The colony worlds have had other tenants, whom we refer to as “Elder Cultures,” and we gather that the Jackaroo have been in this business a long time, and by long we’re talking Earth cooling and dinosaurs come and go kind of long. The former tenants have left bits and pieces around and we’re prone to pick them up and shake them to see what comes out. What comes out, besides a host of adaptable sufficiently advanced tech, are ghosts.

Not, ghost-ghosts, but the imprints of alien intelligences and AIs that peer out at the monkey/humans holding their shiny treasures and reach into their minds and say howdy. They may be thousands and thousands of years gone, but they’re not quite dead yet.

So, on Earth, Chloe tracks down “breakouts” in groups or individuals that start speaking in tongues, or describing places they’ve never been or calling themselves the “New Galactic Navy,” which is an especially sore point as that lot offed themselves shortly after she tracked them down. Disruption Theory is tracking this stuff down to see what the effect is on humanity, and to get hold of the bits of alien kit to see what they’re made of. At least until the Hazard Police show up to take it back – for our own good – though they may have a point.

We meet Chloe as she investigates a breakout centered around an old guy spouting gibberish to a band of followers in a park, which suggest that there’s an artifact in the area, and the striking posters that a local boy has been drawing for them, which strike her as being more fantastic than fanciful. Her spidey sense, as it were, set tingling. A close encounter with the lad, Fahad, and his younger sister, convince her that something is up, though her boss isn’t so grabbed by her hunch.

Then she winds up having to lay low for a bit while a brew-ha winds down after she gets caught in the limelight trying to stop someone from attacking a Jackaroo avatar during the hearing where she’s being grilled about the aforementioned New Galactic Navy debacle,. So she gets leave to take off and follow her lead, but Fahad and his sister have flown the coop, and it turns out that others are looking too. The Hazard Police for one, less savory sorts for another. With an ex-special forces type named Henry who does security for the firm behind the firm she works for she sets off to the back end of nowhere to hunt down Fahad. Action and adventure, ultimately on two worlds, ensues.

Meanwhile, or actually, if you watch the time codes at the beginning of each chapter, more accurately, alternately, action, adventure, and a quite credible police procedural ensues on Mangala. In the middle of Landing Day celebration, murder police investigator Vic Gayle has to take a shift, but it’s slow, and rather than take it at the station, he’s with a gathering of friends while his newbie partner, the young, good looking, poster boy partner with a future, watches the phone. Vic gives him one job, one simple job. “Don’t pick up the phone.” Vic tells him.

So Skip picks up the phone and that means it’s his case, and Vic comes in to check out the scene.

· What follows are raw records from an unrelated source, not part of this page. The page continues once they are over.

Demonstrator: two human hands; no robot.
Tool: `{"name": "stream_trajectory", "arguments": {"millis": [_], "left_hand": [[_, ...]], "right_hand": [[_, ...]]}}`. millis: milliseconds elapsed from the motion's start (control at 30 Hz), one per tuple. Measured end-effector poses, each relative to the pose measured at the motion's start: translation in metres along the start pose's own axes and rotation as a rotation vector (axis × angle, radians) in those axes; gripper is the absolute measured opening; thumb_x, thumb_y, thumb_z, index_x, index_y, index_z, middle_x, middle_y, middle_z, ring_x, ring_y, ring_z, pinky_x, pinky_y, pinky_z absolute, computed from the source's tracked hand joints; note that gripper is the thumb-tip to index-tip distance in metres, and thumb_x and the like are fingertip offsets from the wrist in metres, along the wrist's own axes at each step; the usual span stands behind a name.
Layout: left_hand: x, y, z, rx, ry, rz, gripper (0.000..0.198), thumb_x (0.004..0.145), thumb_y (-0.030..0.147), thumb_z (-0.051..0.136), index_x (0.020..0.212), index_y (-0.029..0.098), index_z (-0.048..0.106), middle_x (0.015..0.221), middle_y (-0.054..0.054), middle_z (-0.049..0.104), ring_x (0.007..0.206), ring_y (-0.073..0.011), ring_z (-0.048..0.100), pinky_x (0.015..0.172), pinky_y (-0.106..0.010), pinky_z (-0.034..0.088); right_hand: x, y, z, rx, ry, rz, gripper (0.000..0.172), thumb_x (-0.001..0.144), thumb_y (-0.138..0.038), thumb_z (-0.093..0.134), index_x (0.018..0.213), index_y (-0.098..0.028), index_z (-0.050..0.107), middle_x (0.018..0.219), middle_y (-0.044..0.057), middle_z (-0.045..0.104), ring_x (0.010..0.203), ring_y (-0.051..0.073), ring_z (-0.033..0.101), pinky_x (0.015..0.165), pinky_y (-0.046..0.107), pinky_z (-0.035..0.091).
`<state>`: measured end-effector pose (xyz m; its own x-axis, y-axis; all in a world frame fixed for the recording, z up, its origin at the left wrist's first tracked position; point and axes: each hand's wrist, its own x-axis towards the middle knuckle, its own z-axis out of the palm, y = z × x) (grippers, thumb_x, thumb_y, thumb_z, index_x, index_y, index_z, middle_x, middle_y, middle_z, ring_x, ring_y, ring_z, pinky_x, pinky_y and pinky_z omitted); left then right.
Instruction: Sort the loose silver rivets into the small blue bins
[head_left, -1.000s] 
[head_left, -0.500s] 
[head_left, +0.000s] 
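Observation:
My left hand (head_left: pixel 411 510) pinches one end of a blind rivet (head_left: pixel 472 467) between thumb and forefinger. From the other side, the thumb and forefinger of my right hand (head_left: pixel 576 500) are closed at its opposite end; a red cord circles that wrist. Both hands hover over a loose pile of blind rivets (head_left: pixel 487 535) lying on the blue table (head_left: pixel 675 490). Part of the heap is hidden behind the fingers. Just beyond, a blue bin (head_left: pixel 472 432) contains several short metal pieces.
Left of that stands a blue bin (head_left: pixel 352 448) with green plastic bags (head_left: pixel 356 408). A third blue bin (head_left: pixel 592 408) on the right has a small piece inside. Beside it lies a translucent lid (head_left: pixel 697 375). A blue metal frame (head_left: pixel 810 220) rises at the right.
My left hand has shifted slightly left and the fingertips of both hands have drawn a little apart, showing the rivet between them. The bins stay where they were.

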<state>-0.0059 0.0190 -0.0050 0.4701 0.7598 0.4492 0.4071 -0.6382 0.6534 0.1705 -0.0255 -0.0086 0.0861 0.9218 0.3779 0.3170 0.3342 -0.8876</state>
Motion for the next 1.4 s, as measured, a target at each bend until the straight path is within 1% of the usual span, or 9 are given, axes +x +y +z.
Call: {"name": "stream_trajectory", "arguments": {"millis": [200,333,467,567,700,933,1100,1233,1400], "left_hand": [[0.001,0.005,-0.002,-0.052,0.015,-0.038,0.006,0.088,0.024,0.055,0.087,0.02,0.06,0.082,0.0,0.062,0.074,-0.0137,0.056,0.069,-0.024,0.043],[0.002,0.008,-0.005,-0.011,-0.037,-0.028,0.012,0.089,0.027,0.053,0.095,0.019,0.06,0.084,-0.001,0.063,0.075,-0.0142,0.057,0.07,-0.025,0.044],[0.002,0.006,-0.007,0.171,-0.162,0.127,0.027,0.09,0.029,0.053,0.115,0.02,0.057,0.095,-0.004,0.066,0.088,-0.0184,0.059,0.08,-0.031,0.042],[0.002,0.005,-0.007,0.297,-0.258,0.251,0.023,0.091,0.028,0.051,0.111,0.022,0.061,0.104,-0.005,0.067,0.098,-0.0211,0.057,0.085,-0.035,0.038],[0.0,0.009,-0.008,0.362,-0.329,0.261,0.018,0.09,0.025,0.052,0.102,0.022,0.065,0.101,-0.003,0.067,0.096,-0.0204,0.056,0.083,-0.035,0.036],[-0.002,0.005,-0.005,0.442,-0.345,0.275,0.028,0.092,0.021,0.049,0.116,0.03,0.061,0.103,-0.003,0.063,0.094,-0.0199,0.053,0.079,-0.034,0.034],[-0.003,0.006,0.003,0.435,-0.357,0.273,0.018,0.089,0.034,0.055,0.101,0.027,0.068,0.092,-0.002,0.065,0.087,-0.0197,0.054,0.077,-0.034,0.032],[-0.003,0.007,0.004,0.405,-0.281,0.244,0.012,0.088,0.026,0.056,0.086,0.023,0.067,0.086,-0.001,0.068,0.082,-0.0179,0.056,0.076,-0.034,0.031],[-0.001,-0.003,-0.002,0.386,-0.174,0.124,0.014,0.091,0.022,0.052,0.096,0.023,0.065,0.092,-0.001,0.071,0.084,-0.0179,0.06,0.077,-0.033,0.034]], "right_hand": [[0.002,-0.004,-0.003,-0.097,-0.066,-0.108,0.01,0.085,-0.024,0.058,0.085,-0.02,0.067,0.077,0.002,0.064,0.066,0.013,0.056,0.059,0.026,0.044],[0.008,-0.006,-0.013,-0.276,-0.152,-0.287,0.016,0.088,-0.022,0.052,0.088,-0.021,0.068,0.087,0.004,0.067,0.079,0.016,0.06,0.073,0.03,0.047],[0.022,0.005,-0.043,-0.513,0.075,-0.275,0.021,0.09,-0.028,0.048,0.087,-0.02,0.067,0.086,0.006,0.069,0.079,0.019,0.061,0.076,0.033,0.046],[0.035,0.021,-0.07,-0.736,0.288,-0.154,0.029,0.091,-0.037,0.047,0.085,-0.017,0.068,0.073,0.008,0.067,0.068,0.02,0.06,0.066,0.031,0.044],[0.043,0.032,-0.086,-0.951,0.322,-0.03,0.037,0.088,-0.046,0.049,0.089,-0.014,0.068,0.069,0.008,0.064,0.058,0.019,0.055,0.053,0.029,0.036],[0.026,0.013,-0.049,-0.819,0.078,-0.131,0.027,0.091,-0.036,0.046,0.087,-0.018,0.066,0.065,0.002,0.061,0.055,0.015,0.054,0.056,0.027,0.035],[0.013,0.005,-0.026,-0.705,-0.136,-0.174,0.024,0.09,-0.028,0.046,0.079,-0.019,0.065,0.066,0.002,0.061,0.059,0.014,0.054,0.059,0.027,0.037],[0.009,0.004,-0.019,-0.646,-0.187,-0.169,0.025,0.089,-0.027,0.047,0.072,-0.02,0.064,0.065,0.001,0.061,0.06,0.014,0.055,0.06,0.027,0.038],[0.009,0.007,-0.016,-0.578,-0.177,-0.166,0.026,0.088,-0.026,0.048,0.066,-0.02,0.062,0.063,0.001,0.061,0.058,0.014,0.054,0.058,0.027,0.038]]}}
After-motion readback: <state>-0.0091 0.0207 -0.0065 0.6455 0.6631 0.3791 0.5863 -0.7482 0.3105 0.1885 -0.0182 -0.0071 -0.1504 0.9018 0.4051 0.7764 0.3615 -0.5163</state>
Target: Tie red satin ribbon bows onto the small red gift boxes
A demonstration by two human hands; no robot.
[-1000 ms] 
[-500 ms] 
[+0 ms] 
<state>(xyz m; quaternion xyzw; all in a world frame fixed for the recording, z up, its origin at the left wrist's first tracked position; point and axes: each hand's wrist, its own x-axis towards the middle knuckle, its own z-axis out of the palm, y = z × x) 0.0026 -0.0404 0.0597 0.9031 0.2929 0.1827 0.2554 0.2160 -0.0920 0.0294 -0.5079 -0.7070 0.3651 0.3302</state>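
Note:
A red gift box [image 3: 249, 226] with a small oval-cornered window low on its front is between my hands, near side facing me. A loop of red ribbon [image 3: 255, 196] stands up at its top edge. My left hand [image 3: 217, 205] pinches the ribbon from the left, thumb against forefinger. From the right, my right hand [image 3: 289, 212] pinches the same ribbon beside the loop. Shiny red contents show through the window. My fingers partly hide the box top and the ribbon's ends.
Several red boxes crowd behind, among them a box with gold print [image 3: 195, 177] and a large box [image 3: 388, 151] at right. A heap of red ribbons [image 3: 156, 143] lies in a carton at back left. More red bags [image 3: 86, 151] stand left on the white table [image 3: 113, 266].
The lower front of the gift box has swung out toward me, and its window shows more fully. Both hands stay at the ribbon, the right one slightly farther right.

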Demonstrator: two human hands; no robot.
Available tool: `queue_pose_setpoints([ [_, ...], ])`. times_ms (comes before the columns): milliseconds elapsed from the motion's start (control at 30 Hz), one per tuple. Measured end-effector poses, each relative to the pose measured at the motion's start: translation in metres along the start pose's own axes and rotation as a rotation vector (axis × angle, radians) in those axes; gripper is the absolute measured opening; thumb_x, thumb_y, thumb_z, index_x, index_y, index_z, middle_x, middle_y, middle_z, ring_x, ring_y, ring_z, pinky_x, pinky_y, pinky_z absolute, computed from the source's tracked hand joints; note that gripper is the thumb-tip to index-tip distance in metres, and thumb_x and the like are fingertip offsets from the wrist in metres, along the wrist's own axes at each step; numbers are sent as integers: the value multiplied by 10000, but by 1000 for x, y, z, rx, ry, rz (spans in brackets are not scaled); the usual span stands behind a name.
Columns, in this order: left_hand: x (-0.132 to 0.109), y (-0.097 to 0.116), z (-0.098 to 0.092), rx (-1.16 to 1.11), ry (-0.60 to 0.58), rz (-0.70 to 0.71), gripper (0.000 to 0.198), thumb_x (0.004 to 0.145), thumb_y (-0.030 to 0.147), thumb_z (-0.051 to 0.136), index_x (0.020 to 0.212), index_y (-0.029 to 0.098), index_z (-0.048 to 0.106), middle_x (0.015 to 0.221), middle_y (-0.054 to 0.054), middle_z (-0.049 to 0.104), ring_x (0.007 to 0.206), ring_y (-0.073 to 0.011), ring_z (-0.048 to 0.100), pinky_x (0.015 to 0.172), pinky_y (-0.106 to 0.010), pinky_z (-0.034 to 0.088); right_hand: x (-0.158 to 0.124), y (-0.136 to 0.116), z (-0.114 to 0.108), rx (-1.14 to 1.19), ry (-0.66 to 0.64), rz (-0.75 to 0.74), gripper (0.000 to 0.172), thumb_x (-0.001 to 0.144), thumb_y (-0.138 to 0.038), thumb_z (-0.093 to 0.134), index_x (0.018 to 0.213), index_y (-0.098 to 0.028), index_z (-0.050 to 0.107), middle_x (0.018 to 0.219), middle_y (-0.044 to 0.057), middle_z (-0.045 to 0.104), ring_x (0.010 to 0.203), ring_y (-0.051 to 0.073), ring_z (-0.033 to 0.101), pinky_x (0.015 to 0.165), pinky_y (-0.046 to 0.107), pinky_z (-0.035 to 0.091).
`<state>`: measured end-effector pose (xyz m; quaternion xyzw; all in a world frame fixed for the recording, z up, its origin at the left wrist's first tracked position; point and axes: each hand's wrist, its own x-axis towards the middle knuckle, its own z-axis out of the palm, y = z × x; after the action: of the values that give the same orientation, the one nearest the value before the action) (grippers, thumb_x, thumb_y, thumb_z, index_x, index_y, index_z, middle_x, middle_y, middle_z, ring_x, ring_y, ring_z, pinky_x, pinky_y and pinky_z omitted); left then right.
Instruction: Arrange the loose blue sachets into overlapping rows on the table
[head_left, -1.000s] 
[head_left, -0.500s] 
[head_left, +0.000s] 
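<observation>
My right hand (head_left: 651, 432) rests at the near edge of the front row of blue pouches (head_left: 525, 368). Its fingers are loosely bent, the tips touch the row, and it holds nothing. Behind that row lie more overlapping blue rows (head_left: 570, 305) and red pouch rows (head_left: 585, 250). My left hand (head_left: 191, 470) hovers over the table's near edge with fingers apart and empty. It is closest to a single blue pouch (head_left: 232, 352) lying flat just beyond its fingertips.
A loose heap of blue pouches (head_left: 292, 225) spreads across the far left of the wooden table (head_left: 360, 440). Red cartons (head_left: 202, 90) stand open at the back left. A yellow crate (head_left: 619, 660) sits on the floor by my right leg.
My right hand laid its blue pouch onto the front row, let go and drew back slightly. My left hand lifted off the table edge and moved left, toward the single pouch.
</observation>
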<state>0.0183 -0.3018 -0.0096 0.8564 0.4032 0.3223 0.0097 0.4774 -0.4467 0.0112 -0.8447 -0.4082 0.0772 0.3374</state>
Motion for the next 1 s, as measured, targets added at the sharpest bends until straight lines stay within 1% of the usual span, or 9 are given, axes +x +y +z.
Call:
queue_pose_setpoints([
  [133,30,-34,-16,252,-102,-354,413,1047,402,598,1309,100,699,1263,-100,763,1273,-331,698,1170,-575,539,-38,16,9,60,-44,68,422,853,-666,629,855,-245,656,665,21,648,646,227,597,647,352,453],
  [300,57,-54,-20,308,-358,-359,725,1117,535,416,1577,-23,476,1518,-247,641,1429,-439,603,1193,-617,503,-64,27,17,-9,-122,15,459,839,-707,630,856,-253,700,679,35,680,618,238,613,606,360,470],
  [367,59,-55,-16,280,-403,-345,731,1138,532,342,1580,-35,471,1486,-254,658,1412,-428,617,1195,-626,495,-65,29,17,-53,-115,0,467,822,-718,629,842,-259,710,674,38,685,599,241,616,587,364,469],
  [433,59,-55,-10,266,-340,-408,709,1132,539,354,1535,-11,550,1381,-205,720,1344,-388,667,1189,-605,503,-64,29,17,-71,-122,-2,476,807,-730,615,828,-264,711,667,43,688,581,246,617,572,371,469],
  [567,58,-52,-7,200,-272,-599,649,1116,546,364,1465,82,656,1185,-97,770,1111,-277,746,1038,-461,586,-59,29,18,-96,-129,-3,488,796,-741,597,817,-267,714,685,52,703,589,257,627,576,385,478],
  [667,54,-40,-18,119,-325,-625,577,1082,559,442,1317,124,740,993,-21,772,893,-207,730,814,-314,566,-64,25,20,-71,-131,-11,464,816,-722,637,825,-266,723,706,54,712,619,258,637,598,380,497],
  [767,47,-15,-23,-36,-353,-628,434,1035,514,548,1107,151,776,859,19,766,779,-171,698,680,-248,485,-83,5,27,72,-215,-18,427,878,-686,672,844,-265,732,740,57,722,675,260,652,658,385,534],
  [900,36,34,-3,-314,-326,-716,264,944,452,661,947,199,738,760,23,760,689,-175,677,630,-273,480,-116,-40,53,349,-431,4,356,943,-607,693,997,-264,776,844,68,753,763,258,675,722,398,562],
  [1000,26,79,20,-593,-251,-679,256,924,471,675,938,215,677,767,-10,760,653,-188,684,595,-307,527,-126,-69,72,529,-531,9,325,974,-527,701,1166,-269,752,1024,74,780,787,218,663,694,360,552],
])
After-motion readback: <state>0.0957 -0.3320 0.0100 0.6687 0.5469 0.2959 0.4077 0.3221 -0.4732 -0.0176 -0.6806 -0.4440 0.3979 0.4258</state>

It’s another ray gun murder, which is both unusual and cliché, as there’s been a string of guys who got a high energy spike through their brains, and here’s another one to mess up Vic’s holiday and put the bit in Skips teeth. It’s all Vic can do to hold back the kid, which he doesn’t do any better than Skip managed at his one job.

Of course the two story lines ultimately converge on the alien landscape that Fahad has been obsessively drawing from every angle, pulled there by the alien presence in the artifact his father smuggled back from Mangala after being sent there to work off his debts to a drug ring as a chemist, in the Breaking Bad sense of chemist. Chloe is there to find some game changing alien technology, the Hazard Police are there to keep the game from changing, Fahad’s there to put some ghost to rest…and Vic’s there because he has to be.

As for the reader, he’s there because McAuley has written a great story kicking off what we can only hope are a slew of novels set in the Jackaroo universe. Something Coming Through manages to tie up the first bit nicely while leaving us poised on the edge of what happens next. We can only hope it happens soon.